_YOUR OBJECTIVE_
Only those lines in the data below from the line containing "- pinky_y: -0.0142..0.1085" through the line containing "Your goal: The", both included, should be restated word for word.

START DATA BELOW

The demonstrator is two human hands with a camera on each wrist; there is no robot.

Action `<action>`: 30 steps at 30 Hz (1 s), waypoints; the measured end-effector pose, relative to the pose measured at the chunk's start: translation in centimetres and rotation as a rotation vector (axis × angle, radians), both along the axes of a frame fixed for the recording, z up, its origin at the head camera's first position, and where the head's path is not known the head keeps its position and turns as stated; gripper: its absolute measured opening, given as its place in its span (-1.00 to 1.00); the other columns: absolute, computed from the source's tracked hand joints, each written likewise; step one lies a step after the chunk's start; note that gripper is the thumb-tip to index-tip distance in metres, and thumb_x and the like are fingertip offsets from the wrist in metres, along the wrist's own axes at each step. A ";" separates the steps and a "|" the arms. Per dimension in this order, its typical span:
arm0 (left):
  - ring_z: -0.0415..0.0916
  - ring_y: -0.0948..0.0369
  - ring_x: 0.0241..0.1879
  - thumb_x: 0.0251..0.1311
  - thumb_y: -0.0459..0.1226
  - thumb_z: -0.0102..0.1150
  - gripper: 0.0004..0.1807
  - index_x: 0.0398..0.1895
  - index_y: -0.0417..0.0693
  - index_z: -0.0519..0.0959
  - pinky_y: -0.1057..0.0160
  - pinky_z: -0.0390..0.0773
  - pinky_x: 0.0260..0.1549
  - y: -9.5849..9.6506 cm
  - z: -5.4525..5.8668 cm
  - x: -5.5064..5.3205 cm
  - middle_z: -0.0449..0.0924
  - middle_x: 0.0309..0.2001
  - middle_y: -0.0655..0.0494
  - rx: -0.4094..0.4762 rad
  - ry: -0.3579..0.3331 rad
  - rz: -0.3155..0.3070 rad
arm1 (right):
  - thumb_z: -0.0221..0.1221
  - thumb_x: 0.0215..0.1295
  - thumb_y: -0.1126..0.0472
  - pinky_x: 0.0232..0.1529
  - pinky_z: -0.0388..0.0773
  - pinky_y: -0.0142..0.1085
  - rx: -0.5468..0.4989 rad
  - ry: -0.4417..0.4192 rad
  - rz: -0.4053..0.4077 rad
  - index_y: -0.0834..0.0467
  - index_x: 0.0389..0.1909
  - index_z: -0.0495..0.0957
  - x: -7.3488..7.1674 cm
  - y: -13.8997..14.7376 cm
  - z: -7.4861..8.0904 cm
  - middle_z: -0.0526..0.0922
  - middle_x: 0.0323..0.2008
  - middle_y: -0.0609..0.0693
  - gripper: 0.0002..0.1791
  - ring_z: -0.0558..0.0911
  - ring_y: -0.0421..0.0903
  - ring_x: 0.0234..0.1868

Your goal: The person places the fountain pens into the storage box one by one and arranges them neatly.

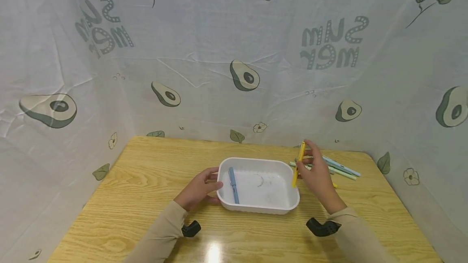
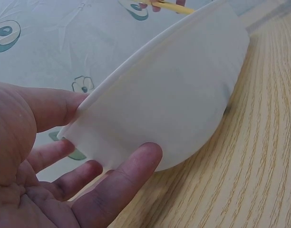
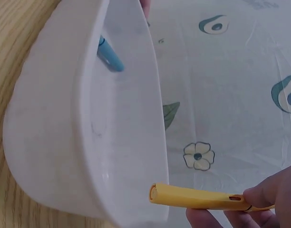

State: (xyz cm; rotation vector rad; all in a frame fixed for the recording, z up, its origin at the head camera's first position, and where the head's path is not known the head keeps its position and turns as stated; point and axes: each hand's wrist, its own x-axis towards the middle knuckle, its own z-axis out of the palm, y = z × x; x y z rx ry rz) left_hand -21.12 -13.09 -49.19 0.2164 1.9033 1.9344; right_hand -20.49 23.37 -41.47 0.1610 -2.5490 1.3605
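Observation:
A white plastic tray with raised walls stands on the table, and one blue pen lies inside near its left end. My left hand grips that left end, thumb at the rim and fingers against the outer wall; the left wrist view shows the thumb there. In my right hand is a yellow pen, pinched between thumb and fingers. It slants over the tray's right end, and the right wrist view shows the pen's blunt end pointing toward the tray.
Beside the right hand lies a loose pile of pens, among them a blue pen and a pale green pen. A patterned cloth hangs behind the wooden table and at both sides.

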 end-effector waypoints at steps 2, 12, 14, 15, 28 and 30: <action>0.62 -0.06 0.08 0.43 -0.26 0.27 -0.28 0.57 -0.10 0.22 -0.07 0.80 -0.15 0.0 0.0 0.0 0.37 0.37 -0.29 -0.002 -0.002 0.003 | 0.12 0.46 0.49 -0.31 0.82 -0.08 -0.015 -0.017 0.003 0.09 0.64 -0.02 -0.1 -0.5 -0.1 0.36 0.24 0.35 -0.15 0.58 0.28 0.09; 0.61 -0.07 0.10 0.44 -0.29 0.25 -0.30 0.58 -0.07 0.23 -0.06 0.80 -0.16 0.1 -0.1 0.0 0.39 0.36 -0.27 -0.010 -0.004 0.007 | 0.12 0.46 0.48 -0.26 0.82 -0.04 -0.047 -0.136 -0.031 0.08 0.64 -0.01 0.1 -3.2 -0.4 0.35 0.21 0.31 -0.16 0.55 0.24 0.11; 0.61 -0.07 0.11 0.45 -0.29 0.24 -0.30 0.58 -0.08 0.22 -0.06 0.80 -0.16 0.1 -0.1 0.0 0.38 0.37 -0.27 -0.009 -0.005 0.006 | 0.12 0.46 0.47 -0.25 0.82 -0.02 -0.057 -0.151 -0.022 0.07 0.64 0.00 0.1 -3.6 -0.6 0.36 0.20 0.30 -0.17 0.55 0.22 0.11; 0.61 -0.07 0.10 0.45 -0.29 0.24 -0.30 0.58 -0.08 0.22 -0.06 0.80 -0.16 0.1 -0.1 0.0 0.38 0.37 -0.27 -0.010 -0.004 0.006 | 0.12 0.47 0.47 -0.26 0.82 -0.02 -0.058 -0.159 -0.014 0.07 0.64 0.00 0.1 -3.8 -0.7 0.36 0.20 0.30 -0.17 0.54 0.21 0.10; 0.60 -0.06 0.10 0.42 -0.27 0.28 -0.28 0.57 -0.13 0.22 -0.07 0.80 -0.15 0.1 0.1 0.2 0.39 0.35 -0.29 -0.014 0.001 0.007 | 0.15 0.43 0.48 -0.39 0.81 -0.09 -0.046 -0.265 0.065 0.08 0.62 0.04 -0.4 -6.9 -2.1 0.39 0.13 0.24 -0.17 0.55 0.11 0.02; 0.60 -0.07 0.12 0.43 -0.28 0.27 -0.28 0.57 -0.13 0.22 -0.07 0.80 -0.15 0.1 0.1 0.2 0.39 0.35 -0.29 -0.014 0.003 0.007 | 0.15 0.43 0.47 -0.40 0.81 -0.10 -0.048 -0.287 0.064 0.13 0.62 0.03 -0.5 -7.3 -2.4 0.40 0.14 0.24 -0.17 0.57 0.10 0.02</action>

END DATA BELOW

_YOUR SOLUTION_
  - pinky_y: -0.0142..0.1085
  - rx: -0.5468..0.4989 rad
  - ry: -0.4417..0.4192 rad
  - rz: -0.4053..0.4077 rad
  - index_y: -0.0834..0.0467
  - index_x: 0.0389..0.1909
  - index_z: -0.0495..0.0957
  - x: -7.3488..7.1674 cm
  - y: -13.8997..14.7376 cm
  - z: -7.4861..8.0904 cm
  - middle_z: -0.0526..0.0922
  - middle_x: 0.0323..0.2008
  - middle_y: -0.0609..0.0693
  - gripper: 0.0002..0.1791
  - ring_z: -0.0558..0.0911
  - ring_y: -0.0421..0.0903
  - ring_x: 0.0234..0.1868

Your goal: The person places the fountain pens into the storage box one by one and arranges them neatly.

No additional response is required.